In the material below, the required lines run from the one containing "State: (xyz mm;" through the one containing "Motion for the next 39". Copy those lines exactly, ends included, and nothing else.
---*---
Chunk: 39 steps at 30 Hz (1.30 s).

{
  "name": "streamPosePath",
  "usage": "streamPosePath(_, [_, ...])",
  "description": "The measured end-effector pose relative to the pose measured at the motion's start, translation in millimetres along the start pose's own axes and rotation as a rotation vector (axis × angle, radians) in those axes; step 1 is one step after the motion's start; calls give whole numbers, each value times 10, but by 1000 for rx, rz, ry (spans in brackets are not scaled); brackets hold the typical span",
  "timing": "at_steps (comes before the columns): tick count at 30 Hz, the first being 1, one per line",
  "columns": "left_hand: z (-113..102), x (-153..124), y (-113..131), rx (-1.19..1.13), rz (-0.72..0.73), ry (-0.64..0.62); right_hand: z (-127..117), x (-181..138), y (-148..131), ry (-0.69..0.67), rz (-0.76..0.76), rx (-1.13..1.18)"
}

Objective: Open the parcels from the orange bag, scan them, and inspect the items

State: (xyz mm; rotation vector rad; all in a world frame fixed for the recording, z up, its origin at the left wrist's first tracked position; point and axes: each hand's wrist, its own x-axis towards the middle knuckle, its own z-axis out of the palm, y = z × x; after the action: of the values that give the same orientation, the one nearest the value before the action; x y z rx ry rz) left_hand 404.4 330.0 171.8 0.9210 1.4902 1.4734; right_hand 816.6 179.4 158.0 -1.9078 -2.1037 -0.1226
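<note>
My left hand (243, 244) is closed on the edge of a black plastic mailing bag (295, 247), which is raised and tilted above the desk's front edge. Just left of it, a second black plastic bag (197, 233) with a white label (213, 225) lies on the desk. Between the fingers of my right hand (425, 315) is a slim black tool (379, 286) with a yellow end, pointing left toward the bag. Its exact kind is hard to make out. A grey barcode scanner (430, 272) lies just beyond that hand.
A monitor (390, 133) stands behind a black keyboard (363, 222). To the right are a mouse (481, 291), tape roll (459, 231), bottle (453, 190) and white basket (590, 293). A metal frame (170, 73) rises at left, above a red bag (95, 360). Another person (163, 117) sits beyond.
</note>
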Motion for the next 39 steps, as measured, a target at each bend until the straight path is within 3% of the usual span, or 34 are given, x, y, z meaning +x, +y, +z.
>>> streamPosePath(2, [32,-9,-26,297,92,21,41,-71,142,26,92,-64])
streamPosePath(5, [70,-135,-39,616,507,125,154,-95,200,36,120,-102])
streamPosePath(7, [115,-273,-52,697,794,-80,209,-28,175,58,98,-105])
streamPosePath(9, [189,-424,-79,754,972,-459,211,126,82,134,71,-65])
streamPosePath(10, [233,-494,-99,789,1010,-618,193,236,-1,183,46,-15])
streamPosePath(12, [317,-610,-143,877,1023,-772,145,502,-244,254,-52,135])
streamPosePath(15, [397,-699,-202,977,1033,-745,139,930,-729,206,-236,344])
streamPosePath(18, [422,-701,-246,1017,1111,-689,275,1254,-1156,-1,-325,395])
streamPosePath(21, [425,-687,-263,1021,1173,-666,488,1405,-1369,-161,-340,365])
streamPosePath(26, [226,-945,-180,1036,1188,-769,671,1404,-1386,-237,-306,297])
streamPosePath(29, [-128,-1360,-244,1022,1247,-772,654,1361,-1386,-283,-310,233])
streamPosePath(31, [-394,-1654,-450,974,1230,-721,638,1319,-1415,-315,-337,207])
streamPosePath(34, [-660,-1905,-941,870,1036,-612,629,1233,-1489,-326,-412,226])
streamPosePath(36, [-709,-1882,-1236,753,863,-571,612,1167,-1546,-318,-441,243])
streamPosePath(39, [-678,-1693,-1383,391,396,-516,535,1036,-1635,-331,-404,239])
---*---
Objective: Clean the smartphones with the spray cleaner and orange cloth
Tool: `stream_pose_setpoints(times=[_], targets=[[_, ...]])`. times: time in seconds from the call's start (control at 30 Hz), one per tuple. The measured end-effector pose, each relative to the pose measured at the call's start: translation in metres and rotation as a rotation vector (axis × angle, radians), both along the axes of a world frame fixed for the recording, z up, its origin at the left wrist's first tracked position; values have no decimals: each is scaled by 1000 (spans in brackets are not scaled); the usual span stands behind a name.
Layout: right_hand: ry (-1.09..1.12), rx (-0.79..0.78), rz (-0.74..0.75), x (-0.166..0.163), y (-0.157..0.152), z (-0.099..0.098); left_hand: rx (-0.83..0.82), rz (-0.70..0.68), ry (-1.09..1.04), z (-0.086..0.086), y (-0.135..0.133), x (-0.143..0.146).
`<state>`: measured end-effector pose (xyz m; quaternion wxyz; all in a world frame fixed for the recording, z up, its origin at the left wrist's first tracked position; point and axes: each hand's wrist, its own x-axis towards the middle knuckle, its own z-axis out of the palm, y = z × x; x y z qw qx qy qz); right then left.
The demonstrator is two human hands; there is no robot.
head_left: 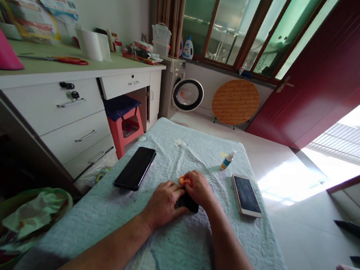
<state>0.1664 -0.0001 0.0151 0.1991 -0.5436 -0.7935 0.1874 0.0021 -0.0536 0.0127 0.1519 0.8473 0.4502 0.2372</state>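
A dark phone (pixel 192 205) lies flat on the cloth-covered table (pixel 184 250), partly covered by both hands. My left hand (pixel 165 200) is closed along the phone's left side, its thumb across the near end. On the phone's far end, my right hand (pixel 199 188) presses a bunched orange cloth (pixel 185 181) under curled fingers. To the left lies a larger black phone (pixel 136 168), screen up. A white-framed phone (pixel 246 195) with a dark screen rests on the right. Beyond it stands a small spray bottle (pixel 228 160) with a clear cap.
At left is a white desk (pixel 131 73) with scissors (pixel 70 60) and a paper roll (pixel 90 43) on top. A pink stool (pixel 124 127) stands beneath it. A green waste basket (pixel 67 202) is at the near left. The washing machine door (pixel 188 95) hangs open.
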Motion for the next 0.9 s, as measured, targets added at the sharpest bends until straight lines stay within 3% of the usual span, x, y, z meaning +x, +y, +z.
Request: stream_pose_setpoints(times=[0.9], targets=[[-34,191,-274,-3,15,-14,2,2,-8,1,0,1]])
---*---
=== Result ===
State: (xyz mm; rotation vector rad; all in a world frame fixed for the recording, z up, its origin at the left wrist's first tracked position; point and axes: each hand's wrist, its own x-axis towards the middle knuckle, its own z-axis out of the palm, y = z × x; after the action: of the values that give the same orientation, the one nearest the value before the action; x y z rx ry rz) left_hand 404.4 330.0 171.8 0.9210 1.4902 1.4734; right_hand 816.6 179.4 158.0 -1.9078 -2.1037 -0.1226
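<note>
My left hand (243, 244) is closed on the edge of a black plastic mailing bag (295, 247), which is raised and tilted above the desk's front edge. Just left of it, a second black plastic bag (197, 233) with a white label (213, 225) lies on the desk. Between the fingers of my right hand (425, 315) is a slim black tool (379, 286) with a yellow end, pointing left toward the bag. Its exact kind is hard to make out. A grey barcode scanner (430, 272) lies just beyond that hand.
A monitor (390, 133) stands behind a black keyboard (363, 222). To the right are a mouse (481, 291), tape roll (459, 231), bottle (453, 190) and white basket (590, 293). A metal frame (170, 73) rises at left, above a red bag (95, 360). Another person (163, 117) sits beyond.
</note>
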Motion for the next 39 steps, as measured, a target at each bend until the straight path is within 3% of the usual span, or 34 are given, x, y, z meaning +x, +y, +z.

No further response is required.